Task requirements:
Start with the line that holds "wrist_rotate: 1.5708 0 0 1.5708". Please copy it and each remaining line below exactly, leaving pictures out.

Dataset content:
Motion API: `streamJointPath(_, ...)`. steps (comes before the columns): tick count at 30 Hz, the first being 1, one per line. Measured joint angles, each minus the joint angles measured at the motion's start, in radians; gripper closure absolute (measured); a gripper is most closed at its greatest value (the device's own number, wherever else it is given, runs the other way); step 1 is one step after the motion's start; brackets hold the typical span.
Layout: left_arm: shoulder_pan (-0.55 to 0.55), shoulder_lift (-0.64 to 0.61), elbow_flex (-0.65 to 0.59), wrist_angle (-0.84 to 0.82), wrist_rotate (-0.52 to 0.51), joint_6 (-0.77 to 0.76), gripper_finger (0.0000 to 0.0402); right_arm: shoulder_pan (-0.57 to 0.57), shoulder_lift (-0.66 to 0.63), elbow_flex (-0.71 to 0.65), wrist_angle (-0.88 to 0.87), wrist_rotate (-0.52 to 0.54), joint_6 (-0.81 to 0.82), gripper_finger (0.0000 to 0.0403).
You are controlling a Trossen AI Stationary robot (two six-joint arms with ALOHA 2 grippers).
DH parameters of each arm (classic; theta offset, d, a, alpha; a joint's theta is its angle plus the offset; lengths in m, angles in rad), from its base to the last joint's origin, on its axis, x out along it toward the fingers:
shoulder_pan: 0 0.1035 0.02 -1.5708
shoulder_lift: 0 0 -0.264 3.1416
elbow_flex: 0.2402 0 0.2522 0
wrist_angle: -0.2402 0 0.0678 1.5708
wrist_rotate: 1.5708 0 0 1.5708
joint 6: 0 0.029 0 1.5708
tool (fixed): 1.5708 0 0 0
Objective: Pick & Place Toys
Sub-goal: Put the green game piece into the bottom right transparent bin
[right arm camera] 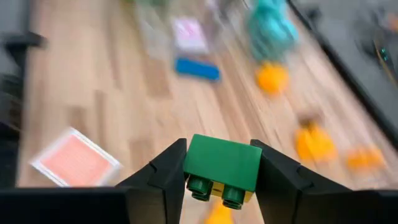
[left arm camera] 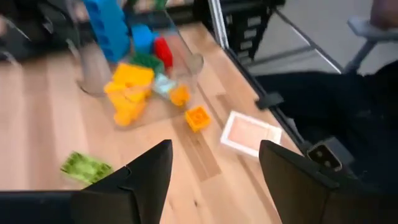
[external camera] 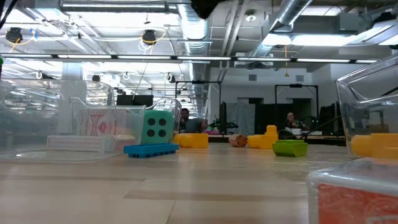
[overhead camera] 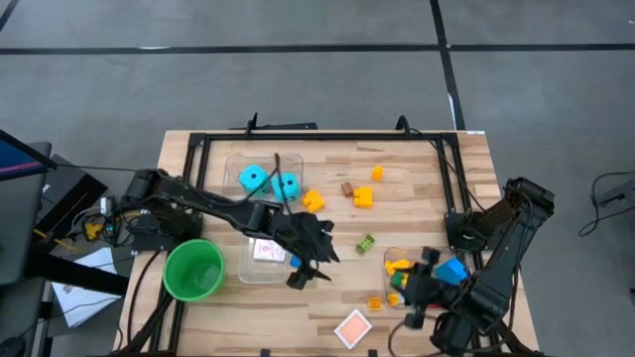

Written solution:
wrist_rotate: 1.5708 0 0 1.5708
joint 6: 0 0.029 0 1.5708
tool (fixed): 1.5708 0 0 0
Objective: Pick & Place Toys
Sub-goal: Put the green game piece into the bottom right transparent bin
[right arm camera] 
[left arm camera] 
[external camera] 
[overhead camera] 

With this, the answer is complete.